One potential barrier to these write-downs are the funding mechanisms currently outlined within the Paris Agreement. Article 6 of the agreement, which is currently still being negotiated, allows for rich countries to fund projects in poorer ones through a global carbon offset system. This scheme, wherein rich countries receive “Internationally Transferrable Mitigation Outcome” (ITMO) credits for investment, would increase the risk of double-counting emissions reductions. If a developing country is receiving a debt write-down for making an investment, and that project is funding by someone else, then two countries will claim the same reduction as their own and the market will end up double-counting a single action. This can be avoided by simply reworking the funding terms within projects that qualify for ITMOs: countries are already laying out terms to prevent double-counting, although some developing countries currently oppose them given that others would receive credit for their actions. Creating a flexibility mechanism for debt repayment might be a way to overcome this political deadlock, especially if states receive credit for both debt repayment and their climate obligations by taking action (making it more of a “national debt and emissions credit stacking arrangement” than an emissions arrangement at risk of additionality) – although the issue of getting capital to invest in the first place does not disappear.
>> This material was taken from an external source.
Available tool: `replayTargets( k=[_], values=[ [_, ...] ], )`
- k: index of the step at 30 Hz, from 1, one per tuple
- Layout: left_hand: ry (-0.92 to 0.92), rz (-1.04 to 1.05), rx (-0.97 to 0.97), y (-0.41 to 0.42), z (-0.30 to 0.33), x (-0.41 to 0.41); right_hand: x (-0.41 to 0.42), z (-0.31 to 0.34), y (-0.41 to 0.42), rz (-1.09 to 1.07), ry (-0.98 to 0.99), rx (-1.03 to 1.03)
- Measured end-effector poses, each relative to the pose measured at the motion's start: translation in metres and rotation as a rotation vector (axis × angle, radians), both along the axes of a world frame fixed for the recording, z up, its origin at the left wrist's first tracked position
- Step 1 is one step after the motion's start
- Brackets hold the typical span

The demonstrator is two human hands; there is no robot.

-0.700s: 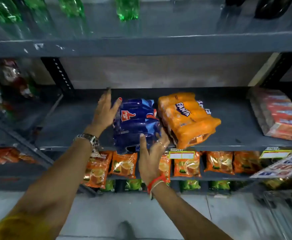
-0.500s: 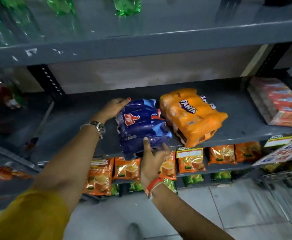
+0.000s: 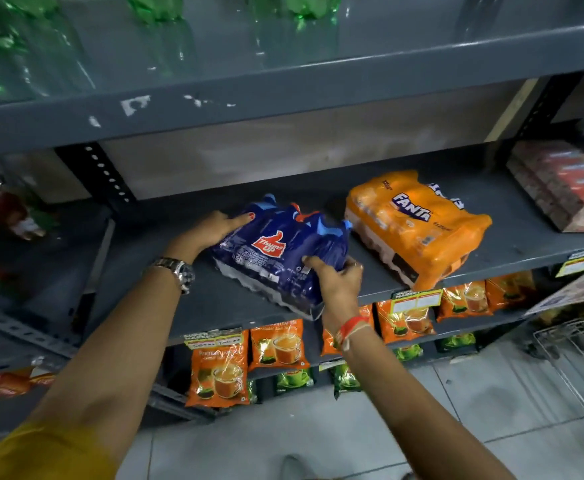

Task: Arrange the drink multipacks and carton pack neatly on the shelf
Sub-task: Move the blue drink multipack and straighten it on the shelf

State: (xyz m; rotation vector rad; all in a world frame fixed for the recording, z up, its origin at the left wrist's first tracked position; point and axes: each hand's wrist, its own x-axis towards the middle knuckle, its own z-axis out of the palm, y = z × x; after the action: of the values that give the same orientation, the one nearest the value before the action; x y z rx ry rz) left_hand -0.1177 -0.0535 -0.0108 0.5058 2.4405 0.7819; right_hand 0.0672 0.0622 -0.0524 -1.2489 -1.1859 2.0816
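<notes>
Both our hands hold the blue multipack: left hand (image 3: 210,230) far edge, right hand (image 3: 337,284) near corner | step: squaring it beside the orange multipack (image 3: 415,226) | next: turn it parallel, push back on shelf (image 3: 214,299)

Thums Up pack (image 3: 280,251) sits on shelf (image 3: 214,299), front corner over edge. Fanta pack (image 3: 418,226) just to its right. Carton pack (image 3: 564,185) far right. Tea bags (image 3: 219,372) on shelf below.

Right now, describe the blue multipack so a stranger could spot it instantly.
Find the grey middle shelf, below the board of green bottles. The blue multipack lies at its front edge, left of the orange Fanta pack. It alone is dark blue with a red thumbs-up logo, held by both hands.
</notes>
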Motion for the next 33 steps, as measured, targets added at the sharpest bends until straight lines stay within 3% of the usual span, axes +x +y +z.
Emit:
replayTargets(
  k=[6,9,13,17,26,28,31,33],
  values=[
    [-0.006,0.233,0.153,-0.066,-0.004,-0.008,-0.048,0.012,0.014,0.360,-0.074,0.263],
    [0.010,0.316,0.313,-0.087,-0.007,-0.003,-0.065,0.013,0.015,0.490,0.015,0.465],
    [0.142,0.435,0.477,-0.102,-0.023,0.010,-0.074,0.003,0.002,0.536,0.138,0.685],
    [0.209,0.514,0.582,-0.105,-0.041,0.023,-0.072,-0.006,-0.009,0.553,0.135,0.828],
    [0.232,0.550,0.695,-0.109,-0.082,0.052,-0.055,-0.019,-0.013,0.613,0.115,0.843],
    [0.251,0.612,0.723,-0.105,-0.080,0.059,-0.054,-0.015,-0.006,0.592,0.176,0.757],
    [0.346,0.907,0.809,-0.088,-0.079,0.090,-0.065,0.000,0.006,0.492,0.201,0.564],
    [0.323,0.912,0.900,-0.070,-0.077,0.118,-0.084,0.007,0.015,0.471,0.160,0.428]
  ],
)
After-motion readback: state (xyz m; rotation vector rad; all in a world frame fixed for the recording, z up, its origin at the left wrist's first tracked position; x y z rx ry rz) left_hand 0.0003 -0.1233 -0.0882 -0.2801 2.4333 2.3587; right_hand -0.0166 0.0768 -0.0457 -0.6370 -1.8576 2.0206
The idea isn’t perfect – the IMF’s likelihood of reform in this direction is minimal and this whole approach sounds more like a trendy World Bank Program than a potential future feature of IMF loan terms. It also likely does nothing to overcome the core barriers encountered in development economics. However, it does have some potential. The aforementioned Heavily Indebted Poor Countries Initiative offers an interesting approach for what it might entail in Argentina (although as a middle-income country, the program’s eligibility would need to be expanded): Argentina could make investments in zero-carbon energy, sustainable agriculture and low-carbon mining technology and receive debt relief for doing so. In turn, the investments would spur further economic growth and allow the country to make the investments to support its future growth, creating a positive feedback loop on its future potential to repay debt and making it easier to attract investment. The IMF would reduce the risk of needing to write-down its debt in a country whose investments improve their resilience. And everyone gets to say they’re doing their part to fight climate change. Overall, it’s an idea worthy of consideration – so says both my friend and current Democratic Presidential front-runner Joe Biden, who once co-sponsored a bill supporting a vaguely similar sounding proposal. And if a young socialist and Joe Biden can agree one something, it might be worth a second look.